WHAT NEEDS TO BE DONE:
Within the data beneath, some lines may hold the word "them". Give the number of those lines and nothing else.

Collected data entries
--

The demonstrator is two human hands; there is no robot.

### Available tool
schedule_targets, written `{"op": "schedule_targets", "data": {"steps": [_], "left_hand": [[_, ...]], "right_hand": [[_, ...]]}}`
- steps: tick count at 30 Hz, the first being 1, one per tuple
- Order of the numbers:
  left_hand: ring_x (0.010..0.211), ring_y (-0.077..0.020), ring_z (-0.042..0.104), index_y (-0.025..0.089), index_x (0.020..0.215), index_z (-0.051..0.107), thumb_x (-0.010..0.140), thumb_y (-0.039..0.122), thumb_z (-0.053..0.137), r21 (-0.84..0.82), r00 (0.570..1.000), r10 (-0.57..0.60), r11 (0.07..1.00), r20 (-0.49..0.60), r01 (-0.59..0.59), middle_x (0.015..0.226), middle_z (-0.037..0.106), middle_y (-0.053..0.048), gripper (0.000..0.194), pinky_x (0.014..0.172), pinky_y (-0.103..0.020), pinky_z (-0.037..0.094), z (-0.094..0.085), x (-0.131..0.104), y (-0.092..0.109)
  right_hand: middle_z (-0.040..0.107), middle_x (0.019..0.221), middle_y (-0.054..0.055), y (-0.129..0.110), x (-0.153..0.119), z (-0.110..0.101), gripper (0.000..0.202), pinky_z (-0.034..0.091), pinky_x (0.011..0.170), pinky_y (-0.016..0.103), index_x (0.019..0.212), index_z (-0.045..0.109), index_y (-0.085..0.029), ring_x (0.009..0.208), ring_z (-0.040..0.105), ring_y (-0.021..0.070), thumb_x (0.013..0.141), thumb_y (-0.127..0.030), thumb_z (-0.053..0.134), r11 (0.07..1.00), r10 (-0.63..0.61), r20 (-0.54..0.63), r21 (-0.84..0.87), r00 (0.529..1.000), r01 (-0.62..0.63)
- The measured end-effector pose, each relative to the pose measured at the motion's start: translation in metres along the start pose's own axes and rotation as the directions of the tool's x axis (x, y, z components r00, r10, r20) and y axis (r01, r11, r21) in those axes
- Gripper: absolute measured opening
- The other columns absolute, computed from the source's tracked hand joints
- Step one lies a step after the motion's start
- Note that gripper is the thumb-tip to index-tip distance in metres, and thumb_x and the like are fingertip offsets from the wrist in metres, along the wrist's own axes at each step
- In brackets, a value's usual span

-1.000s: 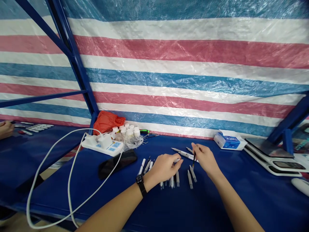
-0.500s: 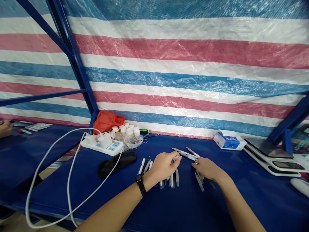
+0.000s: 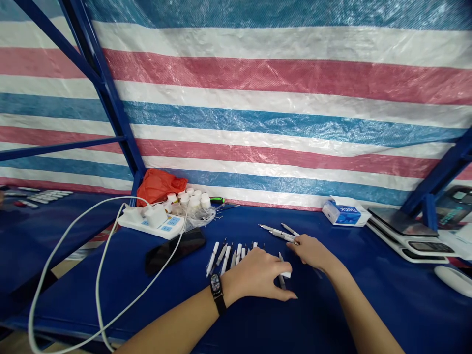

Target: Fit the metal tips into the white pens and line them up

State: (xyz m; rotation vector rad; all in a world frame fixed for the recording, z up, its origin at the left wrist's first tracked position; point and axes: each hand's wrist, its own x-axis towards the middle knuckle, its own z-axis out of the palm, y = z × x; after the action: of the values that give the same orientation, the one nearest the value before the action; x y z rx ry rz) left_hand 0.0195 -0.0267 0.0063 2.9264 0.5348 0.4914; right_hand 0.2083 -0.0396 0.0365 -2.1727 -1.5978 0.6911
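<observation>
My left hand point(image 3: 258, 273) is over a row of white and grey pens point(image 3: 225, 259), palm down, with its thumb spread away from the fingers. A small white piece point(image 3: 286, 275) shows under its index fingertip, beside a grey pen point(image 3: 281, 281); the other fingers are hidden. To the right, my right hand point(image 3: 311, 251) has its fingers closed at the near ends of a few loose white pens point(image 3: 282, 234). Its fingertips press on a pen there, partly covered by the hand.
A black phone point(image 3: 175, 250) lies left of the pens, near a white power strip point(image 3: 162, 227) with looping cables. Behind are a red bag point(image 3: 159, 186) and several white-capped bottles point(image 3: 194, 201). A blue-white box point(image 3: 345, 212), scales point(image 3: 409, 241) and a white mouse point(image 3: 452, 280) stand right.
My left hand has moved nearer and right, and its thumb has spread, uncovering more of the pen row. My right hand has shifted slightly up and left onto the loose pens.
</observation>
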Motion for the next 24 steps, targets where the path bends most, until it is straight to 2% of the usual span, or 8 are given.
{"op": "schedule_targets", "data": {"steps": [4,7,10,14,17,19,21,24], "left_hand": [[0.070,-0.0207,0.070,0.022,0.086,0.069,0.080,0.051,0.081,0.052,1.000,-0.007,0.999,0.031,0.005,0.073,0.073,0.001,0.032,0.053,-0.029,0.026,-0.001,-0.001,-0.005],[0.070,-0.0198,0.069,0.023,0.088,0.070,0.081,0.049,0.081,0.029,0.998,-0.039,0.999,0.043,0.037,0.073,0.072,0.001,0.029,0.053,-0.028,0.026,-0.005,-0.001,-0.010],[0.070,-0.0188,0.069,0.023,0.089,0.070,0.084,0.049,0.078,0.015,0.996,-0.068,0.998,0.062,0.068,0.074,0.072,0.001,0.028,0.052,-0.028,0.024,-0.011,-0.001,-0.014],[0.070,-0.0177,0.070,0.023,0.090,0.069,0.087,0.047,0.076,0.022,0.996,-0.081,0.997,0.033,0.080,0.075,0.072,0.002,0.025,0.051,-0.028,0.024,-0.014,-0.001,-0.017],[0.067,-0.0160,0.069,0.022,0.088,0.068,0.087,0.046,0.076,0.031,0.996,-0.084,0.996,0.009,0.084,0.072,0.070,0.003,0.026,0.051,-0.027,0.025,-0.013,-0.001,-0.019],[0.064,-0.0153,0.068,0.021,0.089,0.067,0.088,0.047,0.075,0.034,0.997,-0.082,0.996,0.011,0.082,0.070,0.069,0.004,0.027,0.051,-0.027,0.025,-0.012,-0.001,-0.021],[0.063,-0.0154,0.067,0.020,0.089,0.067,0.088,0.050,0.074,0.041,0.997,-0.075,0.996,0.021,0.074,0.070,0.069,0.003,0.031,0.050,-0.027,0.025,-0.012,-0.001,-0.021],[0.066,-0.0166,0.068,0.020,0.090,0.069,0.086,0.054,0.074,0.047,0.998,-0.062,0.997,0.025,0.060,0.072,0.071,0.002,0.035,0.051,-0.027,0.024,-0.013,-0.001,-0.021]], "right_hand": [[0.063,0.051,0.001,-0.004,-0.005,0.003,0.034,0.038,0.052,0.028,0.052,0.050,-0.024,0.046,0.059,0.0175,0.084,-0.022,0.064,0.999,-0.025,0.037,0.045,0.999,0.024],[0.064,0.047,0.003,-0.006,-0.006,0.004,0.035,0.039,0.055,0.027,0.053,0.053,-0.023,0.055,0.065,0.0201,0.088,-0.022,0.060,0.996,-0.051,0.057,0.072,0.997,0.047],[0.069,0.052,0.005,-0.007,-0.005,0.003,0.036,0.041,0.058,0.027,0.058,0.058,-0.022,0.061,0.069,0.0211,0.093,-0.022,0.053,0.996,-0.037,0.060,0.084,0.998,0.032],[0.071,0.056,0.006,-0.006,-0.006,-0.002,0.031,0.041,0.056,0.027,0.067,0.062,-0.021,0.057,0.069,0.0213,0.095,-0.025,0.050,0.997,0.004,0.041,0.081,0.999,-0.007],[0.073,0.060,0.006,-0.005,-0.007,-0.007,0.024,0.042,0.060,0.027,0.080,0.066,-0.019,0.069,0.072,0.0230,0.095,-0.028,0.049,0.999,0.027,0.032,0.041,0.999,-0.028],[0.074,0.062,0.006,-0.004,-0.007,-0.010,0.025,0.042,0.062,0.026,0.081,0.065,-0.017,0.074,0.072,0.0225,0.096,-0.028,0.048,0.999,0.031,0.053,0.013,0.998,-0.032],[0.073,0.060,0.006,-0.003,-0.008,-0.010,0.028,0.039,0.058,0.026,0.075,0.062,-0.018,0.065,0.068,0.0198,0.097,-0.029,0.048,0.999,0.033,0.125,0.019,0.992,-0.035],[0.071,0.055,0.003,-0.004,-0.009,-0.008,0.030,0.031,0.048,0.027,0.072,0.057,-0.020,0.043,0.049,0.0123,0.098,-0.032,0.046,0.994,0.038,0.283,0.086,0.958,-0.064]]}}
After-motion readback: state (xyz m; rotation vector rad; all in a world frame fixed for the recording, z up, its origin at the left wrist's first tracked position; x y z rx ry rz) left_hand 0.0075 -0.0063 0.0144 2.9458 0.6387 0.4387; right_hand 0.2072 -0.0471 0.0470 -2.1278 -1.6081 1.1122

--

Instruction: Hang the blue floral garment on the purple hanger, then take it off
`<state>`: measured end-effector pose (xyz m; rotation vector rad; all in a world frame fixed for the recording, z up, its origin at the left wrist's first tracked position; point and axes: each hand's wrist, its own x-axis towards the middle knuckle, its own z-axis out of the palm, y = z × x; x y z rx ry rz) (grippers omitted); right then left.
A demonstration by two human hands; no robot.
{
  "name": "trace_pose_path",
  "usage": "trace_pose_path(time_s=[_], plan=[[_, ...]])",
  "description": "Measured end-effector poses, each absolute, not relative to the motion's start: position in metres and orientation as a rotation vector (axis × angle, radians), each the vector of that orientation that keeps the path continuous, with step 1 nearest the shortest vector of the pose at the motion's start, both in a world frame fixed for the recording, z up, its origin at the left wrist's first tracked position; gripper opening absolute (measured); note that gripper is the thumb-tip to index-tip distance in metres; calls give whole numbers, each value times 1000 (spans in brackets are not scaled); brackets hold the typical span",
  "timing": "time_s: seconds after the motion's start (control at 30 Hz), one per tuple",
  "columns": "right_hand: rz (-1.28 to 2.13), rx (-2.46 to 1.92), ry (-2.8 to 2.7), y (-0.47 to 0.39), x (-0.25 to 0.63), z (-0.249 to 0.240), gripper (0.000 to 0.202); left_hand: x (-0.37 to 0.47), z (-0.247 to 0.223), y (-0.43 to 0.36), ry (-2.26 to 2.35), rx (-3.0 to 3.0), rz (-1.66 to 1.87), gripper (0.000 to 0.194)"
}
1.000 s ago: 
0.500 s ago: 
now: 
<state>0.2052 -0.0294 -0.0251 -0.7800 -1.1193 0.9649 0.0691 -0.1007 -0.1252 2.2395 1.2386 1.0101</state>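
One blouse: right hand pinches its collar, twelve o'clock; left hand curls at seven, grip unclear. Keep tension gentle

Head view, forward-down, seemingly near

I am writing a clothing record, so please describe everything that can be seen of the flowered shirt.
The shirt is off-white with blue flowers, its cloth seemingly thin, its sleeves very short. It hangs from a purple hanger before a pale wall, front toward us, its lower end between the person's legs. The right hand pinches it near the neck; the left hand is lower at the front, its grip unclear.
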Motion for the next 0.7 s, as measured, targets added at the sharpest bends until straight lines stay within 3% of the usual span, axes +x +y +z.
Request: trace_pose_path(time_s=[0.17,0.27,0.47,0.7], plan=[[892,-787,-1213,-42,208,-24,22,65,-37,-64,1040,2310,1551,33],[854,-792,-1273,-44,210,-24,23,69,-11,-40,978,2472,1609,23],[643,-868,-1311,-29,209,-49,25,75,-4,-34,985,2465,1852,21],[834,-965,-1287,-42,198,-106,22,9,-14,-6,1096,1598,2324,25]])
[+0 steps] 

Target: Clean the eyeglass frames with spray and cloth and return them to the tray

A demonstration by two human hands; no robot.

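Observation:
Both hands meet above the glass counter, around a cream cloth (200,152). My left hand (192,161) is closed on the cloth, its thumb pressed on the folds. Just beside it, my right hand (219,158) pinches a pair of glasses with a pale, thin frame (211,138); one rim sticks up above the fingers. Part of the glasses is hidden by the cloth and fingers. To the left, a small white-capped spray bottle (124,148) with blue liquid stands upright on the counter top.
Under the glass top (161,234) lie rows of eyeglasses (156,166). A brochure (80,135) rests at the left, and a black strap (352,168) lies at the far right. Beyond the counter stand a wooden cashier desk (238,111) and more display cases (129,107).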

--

RESPONSE FOR THIS EXERCISE:
2